## Aim of the task
Work out the number of lines in the listing that include the string "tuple". Reply with that number alone.
>>>>
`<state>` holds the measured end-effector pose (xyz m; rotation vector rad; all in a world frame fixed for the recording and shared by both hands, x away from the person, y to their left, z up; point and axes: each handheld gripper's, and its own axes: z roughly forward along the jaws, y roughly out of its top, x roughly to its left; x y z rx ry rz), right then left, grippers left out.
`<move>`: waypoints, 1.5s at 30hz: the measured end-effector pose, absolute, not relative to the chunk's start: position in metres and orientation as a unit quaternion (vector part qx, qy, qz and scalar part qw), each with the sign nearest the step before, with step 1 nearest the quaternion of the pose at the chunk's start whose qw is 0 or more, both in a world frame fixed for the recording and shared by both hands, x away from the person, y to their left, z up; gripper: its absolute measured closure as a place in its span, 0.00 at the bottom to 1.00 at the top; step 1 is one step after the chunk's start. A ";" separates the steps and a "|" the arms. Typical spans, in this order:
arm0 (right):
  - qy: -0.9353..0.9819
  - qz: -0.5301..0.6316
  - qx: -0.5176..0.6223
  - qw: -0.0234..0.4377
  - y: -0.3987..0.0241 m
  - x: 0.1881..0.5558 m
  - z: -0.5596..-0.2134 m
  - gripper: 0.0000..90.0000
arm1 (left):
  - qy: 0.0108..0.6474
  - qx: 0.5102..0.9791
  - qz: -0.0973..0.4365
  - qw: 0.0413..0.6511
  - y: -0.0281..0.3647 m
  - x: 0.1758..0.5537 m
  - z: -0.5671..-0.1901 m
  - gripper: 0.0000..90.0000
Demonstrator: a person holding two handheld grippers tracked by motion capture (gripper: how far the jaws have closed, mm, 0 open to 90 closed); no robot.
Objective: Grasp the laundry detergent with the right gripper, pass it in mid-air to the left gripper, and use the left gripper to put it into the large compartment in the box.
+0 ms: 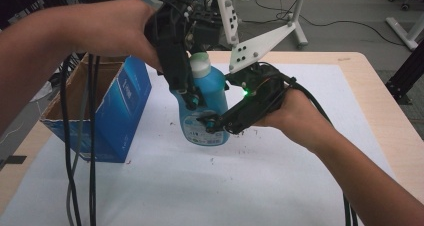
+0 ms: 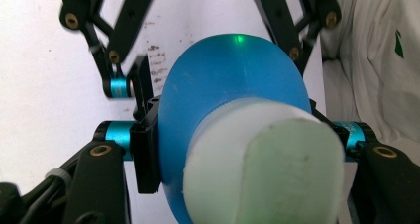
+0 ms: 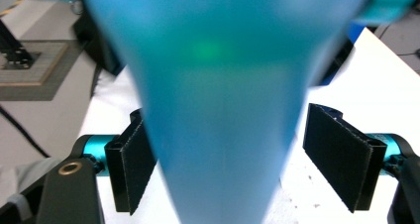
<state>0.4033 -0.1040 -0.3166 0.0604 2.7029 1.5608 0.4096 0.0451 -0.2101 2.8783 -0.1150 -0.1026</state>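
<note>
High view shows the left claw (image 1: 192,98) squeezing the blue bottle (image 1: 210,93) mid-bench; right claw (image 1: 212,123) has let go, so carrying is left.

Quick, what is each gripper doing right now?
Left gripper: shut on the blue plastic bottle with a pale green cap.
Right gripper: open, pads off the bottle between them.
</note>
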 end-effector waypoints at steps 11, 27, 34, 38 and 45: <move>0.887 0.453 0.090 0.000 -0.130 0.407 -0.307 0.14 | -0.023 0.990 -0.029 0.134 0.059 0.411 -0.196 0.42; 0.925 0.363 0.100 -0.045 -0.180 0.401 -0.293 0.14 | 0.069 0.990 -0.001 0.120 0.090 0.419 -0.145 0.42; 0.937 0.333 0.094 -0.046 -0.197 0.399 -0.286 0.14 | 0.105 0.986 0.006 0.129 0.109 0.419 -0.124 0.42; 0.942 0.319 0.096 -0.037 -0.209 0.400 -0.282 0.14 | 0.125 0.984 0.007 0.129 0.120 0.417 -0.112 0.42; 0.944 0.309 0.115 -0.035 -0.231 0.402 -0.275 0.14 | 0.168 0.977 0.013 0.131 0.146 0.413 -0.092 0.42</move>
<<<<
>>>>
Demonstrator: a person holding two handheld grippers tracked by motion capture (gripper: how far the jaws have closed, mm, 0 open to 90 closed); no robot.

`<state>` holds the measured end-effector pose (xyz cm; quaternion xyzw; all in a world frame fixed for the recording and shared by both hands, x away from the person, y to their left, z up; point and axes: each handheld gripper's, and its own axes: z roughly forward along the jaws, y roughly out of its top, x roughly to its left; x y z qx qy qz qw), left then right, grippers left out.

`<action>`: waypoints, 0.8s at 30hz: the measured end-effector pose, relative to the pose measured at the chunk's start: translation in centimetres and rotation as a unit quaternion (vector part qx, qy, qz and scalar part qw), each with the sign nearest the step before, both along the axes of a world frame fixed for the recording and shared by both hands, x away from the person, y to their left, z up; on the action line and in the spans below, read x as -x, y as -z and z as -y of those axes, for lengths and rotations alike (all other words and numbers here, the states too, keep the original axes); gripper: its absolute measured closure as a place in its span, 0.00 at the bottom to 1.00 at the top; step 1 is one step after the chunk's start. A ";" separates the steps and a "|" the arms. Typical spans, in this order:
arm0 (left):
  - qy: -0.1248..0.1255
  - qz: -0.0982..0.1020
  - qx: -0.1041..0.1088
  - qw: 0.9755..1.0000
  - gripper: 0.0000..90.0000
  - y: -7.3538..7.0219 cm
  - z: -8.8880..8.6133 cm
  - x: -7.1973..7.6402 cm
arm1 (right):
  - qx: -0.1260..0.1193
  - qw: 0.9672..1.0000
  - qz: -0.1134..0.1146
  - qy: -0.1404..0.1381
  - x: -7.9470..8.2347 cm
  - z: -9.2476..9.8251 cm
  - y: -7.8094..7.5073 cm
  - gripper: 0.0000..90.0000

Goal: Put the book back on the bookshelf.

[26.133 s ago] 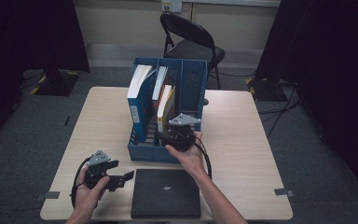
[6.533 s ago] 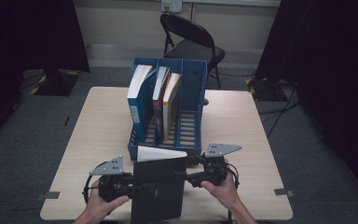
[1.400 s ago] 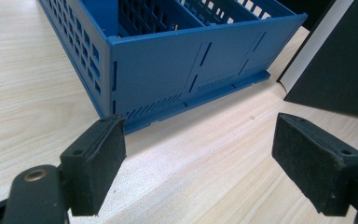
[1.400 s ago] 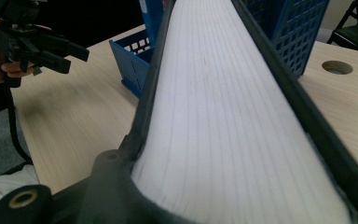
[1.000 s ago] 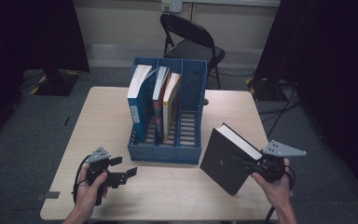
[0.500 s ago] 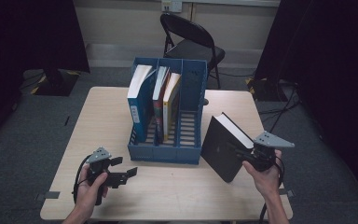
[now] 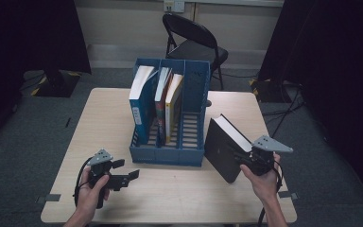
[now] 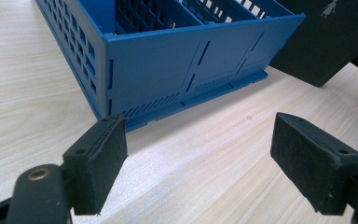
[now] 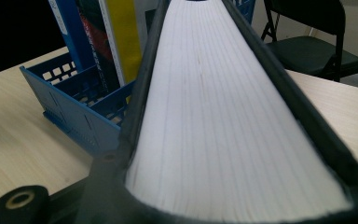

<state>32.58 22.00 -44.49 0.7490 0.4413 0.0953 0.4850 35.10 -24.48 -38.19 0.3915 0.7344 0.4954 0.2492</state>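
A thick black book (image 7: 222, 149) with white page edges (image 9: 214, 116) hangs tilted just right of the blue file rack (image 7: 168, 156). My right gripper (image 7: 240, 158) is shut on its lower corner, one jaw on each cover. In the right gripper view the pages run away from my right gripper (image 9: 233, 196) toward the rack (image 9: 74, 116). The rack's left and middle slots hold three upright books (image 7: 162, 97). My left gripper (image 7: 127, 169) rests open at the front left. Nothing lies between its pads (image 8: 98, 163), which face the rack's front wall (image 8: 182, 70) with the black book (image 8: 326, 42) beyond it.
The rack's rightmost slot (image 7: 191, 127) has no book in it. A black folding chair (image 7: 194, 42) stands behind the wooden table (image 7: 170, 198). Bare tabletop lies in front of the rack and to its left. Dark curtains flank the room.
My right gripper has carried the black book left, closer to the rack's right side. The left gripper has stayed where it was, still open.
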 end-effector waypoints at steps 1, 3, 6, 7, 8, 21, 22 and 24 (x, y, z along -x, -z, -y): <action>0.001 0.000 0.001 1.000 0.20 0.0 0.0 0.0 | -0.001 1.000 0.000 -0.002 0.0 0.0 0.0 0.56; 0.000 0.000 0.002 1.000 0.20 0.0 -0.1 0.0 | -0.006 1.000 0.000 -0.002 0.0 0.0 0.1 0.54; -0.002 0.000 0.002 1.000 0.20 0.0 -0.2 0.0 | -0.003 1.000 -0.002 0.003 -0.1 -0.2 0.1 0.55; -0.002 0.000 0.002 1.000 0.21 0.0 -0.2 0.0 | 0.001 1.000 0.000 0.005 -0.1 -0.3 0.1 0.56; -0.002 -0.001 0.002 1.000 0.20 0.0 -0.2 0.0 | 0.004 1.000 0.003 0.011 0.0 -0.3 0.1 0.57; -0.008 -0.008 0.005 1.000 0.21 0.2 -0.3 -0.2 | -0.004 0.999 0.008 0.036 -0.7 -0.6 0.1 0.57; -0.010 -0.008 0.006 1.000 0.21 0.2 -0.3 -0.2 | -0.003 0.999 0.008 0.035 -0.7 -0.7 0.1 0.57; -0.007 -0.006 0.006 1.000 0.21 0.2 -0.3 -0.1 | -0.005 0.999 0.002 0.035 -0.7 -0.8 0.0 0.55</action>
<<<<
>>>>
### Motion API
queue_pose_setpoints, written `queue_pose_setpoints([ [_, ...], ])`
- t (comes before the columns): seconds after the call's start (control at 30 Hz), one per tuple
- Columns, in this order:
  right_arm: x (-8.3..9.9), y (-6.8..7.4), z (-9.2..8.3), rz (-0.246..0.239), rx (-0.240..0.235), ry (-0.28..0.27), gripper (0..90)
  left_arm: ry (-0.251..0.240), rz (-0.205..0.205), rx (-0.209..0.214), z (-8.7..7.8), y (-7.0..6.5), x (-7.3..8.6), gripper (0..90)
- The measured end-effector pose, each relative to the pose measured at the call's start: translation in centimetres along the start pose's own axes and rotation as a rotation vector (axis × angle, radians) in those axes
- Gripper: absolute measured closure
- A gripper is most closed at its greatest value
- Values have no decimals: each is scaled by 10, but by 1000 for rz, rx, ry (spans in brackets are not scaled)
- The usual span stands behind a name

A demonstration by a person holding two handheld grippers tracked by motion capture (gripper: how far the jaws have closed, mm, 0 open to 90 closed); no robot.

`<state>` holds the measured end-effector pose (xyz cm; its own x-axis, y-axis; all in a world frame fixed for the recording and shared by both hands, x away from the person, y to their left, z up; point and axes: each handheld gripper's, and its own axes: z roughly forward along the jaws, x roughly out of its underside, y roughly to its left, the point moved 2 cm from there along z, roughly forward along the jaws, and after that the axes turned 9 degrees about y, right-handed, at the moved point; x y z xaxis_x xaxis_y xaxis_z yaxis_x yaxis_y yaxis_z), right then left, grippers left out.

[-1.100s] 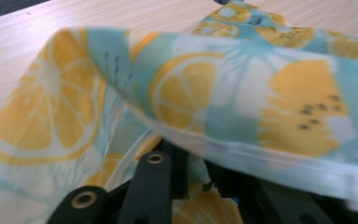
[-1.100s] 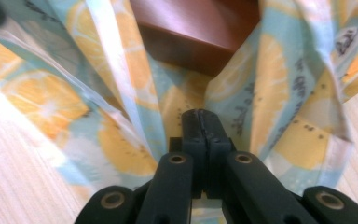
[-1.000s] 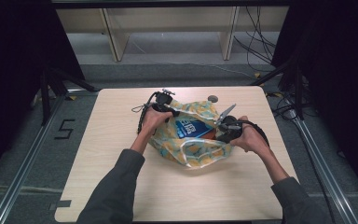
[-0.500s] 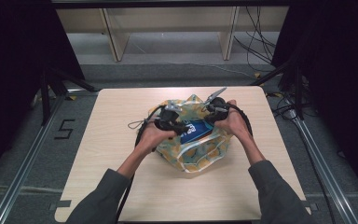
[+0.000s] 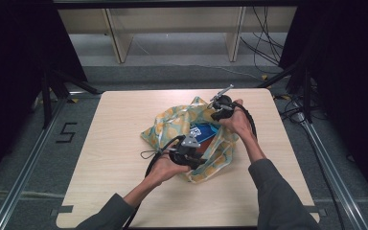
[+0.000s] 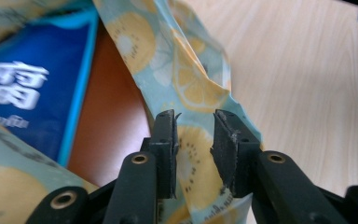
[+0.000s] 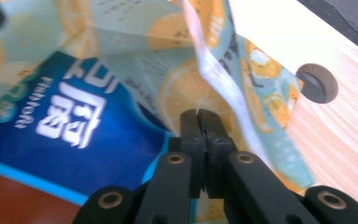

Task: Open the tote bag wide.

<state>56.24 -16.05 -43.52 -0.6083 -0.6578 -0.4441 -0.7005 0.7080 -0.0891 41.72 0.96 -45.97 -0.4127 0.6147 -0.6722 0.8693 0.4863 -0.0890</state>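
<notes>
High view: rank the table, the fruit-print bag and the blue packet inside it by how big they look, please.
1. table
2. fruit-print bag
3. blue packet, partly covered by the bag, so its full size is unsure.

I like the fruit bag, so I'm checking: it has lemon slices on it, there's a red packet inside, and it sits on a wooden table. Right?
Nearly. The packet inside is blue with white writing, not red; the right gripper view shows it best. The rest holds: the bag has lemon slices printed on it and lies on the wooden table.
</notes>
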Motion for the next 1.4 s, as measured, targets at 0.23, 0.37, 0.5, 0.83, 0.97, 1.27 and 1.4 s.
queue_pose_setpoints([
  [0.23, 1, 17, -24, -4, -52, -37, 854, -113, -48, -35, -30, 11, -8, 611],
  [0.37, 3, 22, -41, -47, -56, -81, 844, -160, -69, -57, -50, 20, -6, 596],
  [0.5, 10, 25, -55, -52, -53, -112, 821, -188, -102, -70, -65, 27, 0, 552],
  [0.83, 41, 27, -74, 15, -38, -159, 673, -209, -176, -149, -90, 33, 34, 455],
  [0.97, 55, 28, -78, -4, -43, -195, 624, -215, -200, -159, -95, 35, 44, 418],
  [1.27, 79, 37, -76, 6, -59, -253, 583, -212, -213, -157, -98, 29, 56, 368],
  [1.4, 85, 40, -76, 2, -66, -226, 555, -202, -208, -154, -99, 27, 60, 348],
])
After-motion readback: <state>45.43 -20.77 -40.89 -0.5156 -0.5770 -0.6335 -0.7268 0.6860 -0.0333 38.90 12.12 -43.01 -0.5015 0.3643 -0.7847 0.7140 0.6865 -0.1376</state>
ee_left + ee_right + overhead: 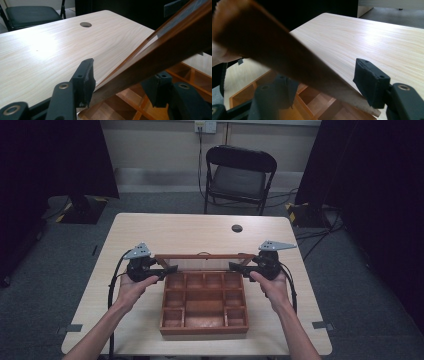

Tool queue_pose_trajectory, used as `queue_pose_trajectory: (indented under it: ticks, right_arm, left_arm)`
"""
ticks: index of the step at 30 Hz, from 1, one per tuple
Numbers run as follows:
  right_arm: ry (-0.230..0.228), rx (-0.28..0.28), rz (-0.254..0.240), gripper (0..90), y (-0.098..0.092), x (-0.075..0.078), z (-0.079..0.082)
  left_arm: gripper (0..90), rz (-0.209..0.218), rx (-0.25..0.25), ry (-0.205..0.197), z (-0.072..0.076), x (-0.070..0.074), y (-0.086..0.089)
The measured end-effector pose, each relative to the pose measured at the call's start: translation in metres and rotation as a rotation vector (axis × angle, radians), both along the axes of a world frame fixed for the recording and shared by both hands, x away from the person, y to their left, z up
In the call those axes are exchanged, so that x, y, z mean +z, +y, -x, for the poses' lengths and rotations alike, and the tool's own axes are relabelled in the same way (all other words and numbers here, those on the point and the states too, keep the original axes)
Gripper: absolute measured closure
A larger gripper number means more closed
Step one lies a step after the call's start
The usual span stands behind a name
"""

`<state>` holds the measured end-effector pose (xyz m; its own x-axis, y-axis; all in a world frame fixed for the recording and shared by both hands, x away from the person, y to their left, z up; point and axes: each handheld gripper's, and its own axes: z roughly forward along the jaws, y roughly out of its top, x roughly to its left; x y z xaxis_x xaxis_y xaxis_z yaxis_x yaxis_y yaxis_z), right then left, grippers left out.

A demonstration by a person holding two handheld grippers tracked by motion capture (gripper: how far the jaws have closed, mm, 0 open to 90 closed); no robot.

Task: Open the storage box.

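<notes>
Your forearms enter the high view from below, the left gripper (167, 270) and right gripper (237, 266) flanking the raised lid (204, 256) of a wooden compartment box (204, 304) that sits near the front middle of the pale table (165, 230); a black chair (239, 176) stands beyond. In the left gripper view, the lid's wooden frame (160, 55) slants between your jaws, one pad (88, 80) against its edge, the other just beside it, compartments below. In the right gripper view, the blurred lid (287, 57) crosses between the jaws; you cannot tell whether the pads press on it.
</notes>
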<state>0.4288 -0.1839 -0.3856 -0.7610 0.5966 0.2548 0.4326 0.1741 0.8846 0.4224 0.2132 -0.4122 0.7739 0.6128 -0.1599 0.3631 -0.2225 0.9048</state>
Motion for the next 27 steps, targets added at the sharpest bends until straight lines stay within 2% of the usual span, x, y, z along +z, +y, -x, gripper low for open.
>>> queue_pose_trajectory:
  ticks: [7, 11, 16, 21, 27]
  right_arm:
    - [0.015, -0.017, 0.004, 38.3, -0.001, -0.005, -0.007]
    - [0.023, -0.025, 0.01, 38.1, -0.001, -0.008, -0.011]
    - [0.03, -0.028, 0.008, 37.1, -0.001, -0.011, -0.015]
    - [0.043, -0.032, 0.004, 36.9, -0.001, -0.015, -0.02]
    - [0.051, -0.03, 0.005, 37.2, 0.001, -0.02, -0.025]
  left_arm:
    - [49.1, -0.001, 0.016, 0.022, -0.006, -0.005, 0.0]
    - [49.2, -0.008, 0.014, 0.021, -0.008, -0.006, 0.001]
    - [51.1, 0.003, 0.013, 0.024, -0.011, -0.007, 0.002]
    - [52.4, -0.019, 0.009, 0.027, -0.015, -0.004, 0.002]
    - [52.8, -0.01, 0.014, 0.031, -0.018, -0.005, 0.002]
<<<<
## Solution to this problem
2